> _WHAT IS EXPECTED_
For the listing that follows, give again exactly the lines from the one with "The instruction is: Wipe" to the one with "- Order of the", including both.
::::::::
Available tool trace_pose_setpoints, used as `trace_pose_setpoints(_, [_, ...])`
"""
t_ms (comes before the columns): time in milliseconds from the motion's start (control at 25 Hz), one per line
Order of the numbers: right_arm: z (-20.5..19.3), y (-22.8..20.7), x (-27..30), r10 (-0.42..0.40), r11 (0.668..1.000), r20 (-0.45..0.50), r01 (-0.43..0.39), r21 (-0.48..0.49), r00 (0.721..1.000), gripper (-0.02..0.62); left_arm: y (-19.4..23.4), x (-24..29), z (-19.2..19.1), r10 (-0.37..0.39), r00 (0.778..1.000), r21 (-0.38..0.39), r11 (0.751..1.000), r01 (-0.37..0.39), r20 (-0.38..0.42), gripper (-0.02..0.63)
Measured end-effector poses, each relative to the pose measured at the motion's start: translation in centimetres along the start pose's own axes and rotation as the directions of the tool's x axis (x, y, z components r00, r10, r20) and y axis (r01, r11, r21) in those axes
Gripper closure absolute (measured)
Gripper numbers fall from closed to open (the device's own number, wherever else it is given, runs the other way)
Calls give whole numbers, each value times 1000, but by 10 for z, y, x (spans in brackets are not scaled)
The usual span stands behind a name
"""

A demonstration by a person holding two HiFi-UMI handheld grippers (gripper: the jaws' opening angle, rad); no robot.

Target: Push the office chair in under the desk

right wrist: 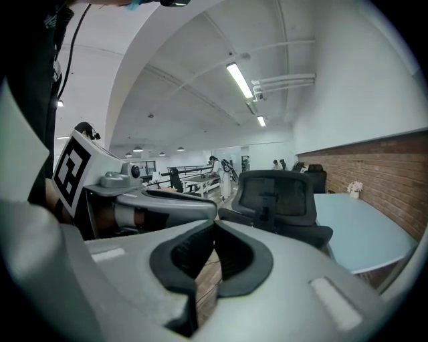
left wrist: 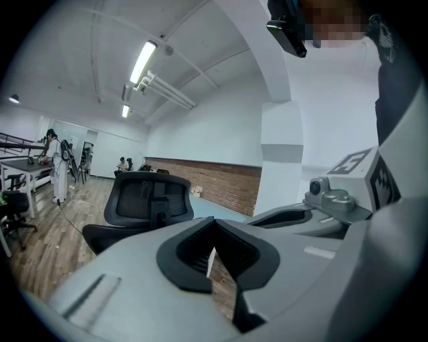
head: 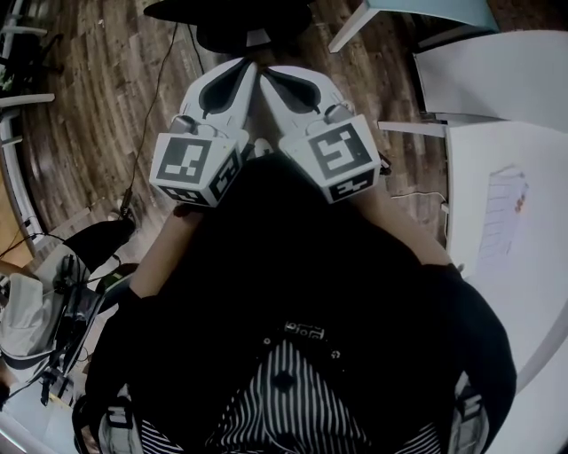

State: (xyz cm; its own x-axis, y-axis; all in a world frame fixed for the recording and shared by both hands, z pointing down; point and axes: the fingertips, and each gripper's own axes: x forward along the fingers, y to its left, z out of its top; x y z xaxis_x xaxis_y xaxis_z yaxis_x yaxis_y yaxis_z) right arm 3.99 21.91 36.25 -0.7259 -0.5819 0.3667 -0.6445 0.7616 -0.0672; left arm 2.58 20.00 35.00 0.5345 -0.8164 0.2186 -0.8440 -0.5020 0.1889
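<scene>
Ahead of shut L+R jaws, office chair (right wrist: 277, 194), apart

L gripper (head: 240, 66) & R gripper (head: 275, 73) are held out front side by side, tips nearly touching each other. Both have jaws together, nothing in them. Just beyond the tips, at the top edge, sits the black office chair (head: 232, 19). Wood floor (head: 80, 115) underneath, w/ a thin cable (head: 153, 111) trailing on the L. White desk (head: 501, 84) off to the R. A sheet of paper (head: 504, 213) lies on a nearer white tabletop (head: 532, 293).
</scene>
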Motion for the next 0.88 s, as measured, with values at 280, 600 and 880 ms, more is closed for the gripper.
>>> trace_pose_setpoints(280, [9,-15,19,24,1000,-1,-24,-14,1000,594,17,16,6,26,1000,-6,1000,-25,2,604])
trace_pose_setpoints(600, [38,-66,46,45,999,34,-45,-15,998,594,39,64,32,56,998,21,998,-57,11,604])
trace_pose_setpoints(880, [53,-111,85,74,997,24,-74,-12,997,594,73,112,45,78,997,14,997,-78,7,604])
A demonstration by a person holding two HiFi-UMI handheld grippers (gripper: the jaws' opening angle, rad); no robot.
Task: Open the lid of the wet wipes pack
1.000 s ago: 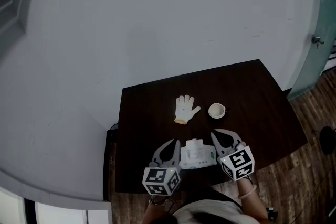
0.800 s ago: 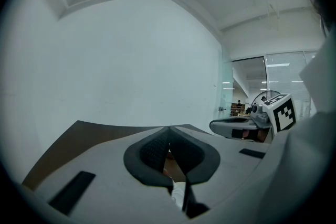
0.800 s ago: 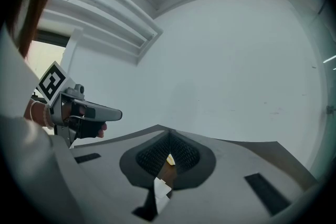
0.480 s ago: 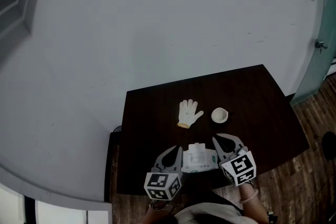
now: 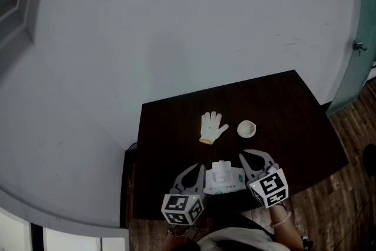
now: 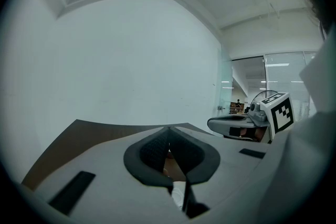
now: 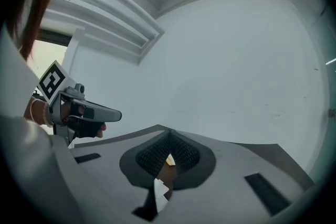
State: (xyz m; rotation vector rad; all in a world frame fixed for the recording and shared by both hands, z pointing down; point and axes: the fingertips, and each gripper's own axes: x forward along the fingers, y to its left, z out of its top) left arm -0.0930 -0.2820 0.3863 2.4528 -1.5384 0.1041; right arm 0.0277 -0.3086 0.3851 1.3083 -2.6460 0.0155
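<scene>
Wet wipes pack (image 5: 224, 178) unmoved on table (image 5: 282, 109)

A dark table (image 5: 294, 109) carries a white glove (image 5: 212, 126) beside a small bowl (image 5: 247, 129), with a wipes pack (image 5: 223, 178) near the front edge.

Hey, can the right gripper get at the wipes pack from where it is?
Probably yes. The right gripper sits just beside the pack, with nothing between them; its jaws look shut, so they would need to open first.
</scene>
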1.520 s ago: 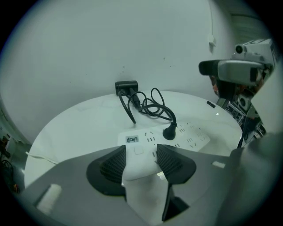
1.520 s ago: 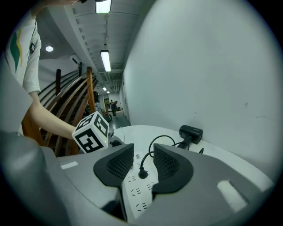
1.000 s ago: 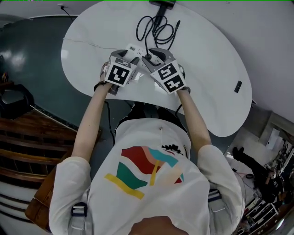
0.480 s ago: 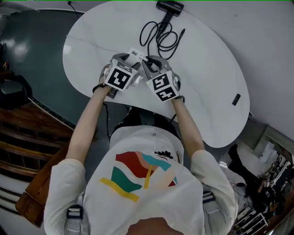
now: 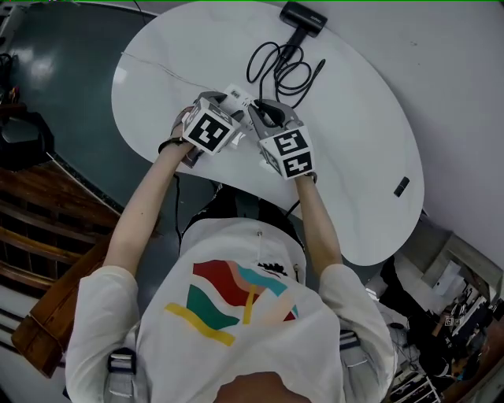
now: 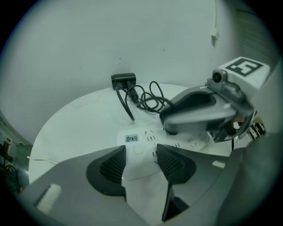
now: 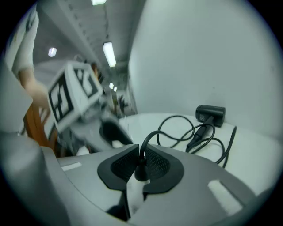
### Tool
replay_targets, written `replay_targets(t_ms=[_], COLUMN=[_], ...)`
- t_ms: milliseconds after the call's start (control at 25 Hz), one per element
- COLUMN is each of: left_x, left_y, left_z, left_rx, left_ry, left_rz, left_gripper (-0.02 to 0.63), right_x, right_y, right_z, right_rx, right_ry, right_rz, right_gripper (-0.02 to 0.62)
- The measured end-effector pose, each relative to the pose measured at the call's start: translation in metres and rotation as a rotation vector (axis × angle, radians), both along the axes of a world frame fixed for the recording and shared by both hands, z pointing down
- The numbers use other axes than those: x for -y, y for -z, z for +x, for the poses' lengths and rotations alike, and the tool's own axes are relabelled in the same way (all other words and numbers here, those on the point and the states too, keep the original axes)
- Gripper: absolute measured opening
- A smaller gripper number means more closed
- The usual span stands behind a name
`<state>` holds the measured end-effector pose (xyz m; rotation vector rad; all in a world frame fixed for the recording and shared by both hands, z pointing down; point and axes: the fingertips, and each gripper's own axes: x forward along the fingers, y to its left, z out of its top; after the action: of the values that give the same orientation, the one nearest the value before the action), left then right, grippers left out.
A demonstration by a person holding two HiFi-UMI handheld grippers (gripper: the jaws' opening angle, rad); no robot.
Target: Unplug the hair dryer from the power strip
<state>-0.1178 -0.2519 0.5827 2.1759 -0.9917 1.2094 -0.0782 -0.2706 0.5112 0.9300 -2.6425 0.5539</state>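
White oval bench [image 5: 354, 157] is seen over a dark floor, with the hair dryer [image 5: 303, 17] at its far edge and its cable [image 5: 285, 67] looped beside it. The near end of the power strip [image 6: 148, 134] is clamped between the fingers of the left gripper [image 6: 140, 150]. The fingers of the right gripper [image 7: 139, 154] have just been closing and are pinched on the black plug [image 7: 141, 171].

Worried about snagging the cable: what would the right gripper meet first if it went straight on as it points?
Likely the coiled cord on the table, then the hair dryer; depth is unclear. The right gripper, its jaws just closing, grips the plug.
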Motion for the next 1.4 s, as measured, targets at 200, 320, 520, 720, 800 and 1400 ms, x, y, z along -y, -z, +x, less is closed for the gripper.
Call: replay_targets(t_ms=[200, 320, 520, 720, 800, 1400], left_x=[-0.002, -0.003, -0.003, -0.002, -0.002, 0.0], left_y=[-0.003, -0.001, -0.001, 0.001, -0.001, 0.001], left_z=[0.001, -0.001, -0.001, -0.001, 0.0, -0.002], left_rx=[0.023, 0.024, 0.024, 0.031, 0.031, 0.025], left_ry=[-0.019, -0.012, -0.014, -0.016, -0.016, -0.021], left_rz=[-0.035, -0.035, -0.037, -0.043, -0.045, -0.022], left_gripper=[0.219, 0.219, 0.219, 0.219, 0.219, 0.219], right_x=[0.054, 0.05, 0.044, 0.04, 0.038, 0.026], right_y=[0.107, 0.111, 0.108, 0.12, 0.12, 0.119], right_z=[0.006, 0.014, 0.025, 0.023, 0.023, 0.069], right_rx=[0.317, 0.296, 0.303, 0.302, 0.293, 0.191], right_ry=[-0.082, -0.046, -0.073, -0.068, -0.07, -0.187], right_rz=[0.116, 0.104, 0.081, 0.108, 0.113, 0.145], right_gripper=[0.069, 0.071, 0.071, 0.071, 0.071, 0.071])
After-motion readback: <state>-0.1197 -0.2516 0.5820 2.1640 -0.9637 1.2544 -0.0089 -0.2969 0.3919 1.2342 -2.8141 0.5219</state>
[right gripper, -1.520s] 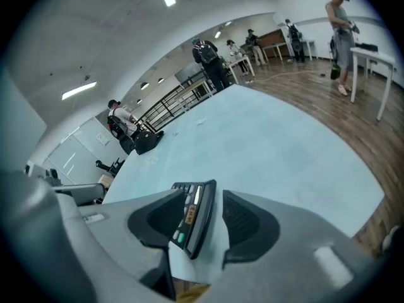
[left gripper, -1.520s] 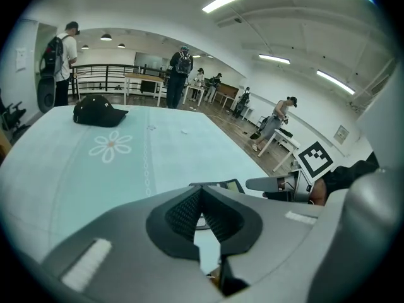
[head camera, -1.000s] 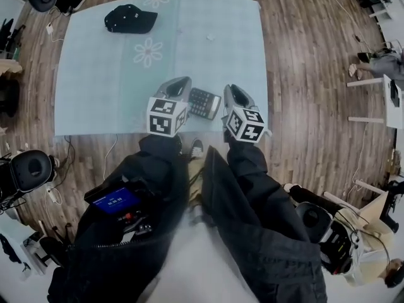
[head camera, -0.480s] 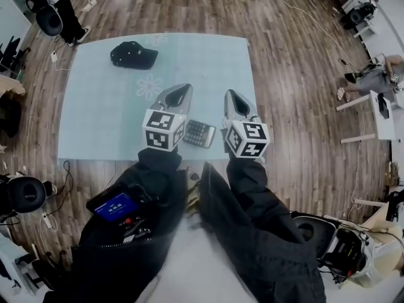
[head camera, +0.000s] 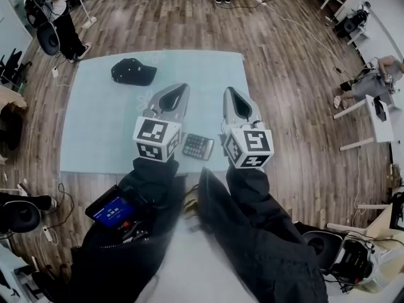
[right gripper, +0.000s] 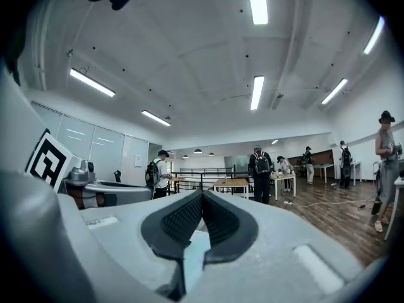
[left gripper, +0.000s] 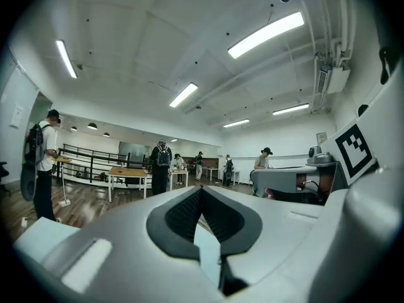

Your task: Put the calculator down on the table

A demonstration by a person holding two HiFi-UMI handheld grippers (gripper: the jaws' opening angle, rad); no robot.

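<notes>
A dark calculator [head camera: 198, 146] lies flat near the front edge of the pale blue table [head camera: 101, 125], and nothing touches it. Both grippers hang well above the table and point level, out into the room. My left gripper [head camera: 182, 88] is up and left of the calculator. Its black pads meet at the tip [left gripper: 201, 189] with nothing between them. On the other side, the right gripper [head camera: 230, 91] is up and right of the calculator, also shut and empty [right gripper: 202, 193]. Their marker cubes partly hide the table's front strip.
A black cap [head camera: 133, 71] lies at the table's far left. A device with a blue screen [head camera: 113, 210] hangs at my chest. Wood floor surrounds the table, with chairs [head camera: 47, 36] on the left. Several people and tables [right gripper: 230, 185] stand across the room.
Both grippers have risen from beside the calculator toward the camera and now point level. The calculator stays flat on the table below them.
</notes>
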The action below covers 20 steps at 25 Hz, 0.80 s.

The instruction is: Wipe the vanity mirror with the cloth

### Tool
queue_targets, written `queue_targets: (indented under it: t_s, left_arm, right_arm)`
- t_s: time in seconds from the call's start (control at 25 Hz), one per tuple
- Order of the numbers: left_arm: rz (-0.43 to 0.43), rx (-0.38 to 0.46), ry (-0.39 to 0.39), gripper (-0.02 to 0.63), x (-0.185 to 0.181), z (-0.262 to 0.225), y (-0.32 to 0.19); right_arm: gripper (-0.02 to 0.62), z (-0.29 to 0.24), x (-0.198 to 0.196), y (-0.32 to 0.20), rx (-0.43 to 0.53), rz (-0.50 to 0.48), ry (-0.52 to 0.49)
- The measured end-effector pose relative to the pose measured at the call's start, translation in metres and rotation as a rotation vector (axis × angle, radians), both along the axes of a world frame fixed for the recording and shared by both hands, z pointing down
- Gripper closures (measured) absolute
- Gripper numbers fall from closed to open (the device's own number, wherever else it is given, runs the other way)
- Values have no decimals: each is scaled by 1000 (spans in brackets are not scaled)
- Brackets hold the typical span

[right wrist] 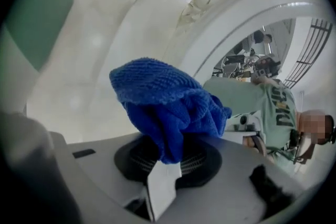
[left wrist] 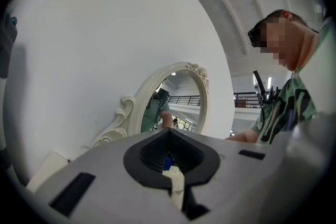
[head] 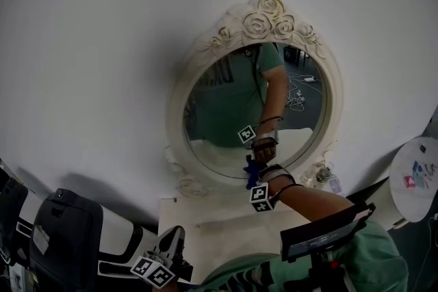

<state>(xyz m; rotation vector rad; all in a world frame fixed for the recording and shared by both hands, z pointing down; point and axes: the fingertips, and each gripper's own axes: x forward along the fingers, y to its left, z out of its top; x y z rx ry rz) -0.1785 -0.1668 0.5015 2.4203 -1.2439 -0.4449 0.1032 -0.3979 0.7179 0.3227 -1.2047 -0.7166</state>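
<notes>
Head view shows an oval vanity mirror [head: 254,102] in a cream frame carved with roses, standing on a pale dressing table [head: 205,229] against a white wall. The right gripper [head: 256,180] reaches up to the bottom of the glass with a blue cloth [head: 250,169] bunched at its tip, right where glass meets frame; from here I cannot tell whether the cloth is pressed on or just short of it. The left gripper [head: 171,246] hangs low over the table's front edge, well apart from the mirror. Left gripper view looks up along the wall at the mirror [left wrist: 181,94] from the side. The left gripper [left wrist: 170,165] has its jaws drawn together with nothing between them. Right gripper view has the right gripper [right wrist: 165,165] pinched tight on one gathered end of the cloth [right wrist: 163,105], and the rest blooms out in loose knitted folds towards the frame [right wrist: 236,23] and the glass beyond. That cloth looks light, soft and floppy, so I would expect it to fold rather than push. A grip close to the bulk of it should give firmer contact. The glass is hard and breakable and the mirror only stands propped, so gentle, flat strokes seem wise, and the carved frame could snag the knit.
</notes>
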Motion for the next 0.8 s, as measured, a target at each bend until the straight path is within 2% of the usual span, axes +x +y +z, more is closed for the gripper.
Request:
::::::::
> _RESPONSE AREA_
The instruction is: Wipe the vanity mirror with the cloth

### Tool
queue_targets, written `queue_targets: (indented under it: t_s, left_arm, right_arm)`
- t_s: time in seconds from the call's start (control at 25 Hz), one per tuple
- Order of the numbers: left_arm: rz (-0.43 to 0.43), rx (-0.38 to 0.46), ry (-0.39 to 0.39), gripper (-0.02 to 0.63), x (-0.185 to 0.181), z (-0.262 to 0.225), y (-0.32 to 0.19); right_arm: gripper (-0.02 to 0.62), z (-0.29 to 0.24), x (-0.198 to 0.196), y (-0.32 to 0.20), rx (-0.43 to 0.53), rz (-0.50 to 0.48), ry (-0.52 to 0.49)

What the answer needed to say has been said.